Recorded information:

——

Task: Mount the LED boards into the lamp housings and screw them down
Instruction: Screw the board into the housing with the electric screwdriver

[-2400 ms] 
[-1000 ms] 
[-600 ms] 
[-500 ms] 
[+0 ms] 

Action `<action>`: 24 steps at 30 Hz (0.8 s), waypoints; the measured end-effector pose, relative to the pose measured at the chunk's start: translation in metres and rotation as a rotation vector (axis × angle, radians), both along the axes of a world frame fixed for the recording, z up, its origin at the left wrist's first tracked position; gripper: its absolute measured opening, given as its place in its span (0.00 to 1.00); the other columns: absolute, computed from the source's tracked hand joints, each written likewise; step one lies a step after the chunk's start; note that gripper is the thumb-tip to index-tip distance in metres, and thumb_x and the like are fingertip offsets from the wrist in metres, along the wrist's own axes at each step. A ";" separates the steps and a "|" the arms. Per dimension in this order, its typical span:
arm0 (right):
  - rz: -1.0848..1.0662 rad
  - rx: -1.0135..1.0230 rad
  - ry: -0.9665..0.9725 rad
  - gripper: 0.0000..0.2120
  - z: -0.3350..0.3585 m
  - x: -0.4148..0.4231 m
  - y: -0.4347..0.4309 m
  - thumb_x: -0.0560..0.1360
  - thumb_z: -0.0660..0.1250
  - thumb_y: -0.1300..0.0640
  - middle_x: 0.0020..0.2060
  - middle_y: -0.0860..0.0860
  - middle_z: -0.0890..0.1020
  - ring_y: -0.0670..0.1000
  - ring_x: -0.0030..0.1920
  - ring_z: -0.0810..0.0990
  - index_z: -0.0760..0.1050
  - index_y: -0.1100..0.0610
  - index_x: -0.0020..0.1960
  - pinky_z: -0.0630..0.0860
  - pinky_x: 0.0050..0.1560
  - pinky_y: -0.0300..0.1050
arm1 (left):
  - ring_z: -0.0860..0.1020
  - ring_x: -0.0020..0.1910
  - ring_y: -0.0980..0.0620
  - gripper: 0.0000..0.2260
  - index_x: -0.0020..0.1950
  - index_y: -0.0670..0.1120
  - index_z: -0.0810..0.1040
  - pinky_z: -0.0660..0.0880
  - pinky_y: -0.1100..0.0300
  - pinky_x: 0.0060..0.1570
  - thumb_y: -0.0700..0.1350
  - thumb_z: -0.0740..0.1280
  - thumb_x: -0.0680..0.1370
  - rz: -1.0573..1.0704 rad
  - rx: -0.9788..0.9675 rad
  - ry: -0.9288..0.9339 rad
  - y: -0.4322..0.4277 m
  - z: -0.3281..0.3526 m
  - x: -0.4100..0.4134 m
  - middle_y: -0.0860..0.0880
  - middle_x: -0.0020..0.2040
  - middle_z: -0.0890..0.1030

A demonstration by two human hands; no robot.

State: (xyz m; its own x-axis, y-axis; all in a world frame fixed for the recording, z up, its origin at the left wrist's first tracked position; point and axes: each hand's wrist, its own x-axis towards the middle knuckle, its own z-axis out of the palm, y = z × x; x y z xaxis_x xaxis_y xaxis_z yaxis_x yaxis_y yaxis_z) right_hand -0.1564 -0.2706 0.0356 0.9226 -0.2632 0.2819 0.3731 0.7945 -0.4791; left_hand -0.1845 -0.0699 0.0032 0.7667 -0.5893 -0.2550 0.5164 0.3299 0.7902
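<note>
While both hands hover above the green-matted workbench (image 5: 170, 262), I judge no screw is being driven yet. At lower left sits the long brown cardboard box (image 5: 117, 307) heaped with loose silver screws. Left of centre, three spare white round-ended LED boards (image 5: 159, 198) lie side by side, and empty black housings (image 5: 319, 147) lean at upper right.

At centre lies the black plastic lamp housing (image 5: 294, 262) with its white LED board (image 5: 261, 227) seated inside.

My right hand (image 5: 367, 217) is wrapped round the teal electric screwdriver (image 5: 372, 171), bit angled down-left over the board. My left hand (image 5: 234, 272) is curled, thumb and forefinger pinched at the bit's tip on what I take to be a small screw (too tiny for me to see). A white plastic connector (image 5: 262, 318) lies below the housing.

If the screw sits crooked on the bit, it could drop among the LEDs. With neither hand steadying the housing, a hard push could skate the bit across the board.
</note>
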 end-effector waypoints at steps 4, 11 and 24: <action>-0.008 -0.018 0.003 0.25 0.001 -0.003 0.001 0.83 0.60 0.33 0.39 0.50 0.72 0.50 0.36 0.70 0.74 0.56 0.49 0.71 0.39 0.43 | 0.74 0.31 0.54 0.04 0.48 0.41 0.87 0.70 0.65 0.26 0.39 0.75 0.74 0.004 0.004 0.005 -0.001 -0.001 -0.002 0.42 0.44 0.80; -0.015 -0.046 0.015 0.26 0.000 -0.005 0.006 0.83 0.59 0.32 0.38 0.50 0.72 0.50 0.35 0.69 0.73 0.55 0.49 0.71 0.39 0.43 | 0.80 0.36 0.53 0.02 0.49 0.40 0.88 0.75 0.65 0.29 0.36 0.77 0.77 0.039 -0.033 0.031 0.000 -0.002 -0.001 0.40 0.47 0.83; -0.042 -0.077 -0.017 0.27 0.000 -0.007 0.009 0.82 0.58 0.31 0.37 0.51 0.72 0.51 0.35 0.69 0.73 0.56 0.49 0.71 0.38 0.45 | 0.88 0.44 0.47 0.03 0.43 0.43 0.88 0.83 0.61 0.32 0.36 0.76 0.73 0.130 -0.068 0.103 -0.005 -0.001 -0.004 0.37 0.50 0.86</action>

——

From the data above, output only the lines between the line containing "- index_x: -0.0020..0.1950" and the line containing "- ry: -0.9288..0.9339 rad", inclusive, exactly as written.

Task output:
  - index_x: -0.0020..0.1950
  - index_y: -0.0670..0.1120
  - index_z: -0.0810..0.1040
  - pinky_z: -0.0660..0.0880
  - pinky_y: -0.1100..0.0300
  - pinky_x: 0.0060..0.1570
  - thumb_y: -0.0700..0.1350
  - thumb_z: -0.0740..0.1280
  - thumb_x: -0.0680..0.1370
  - rz: -1.0573..1.0704 rad
  - rx: -0.9788..0.9675 rad
  - ry: -0.9288..0.9339 rad

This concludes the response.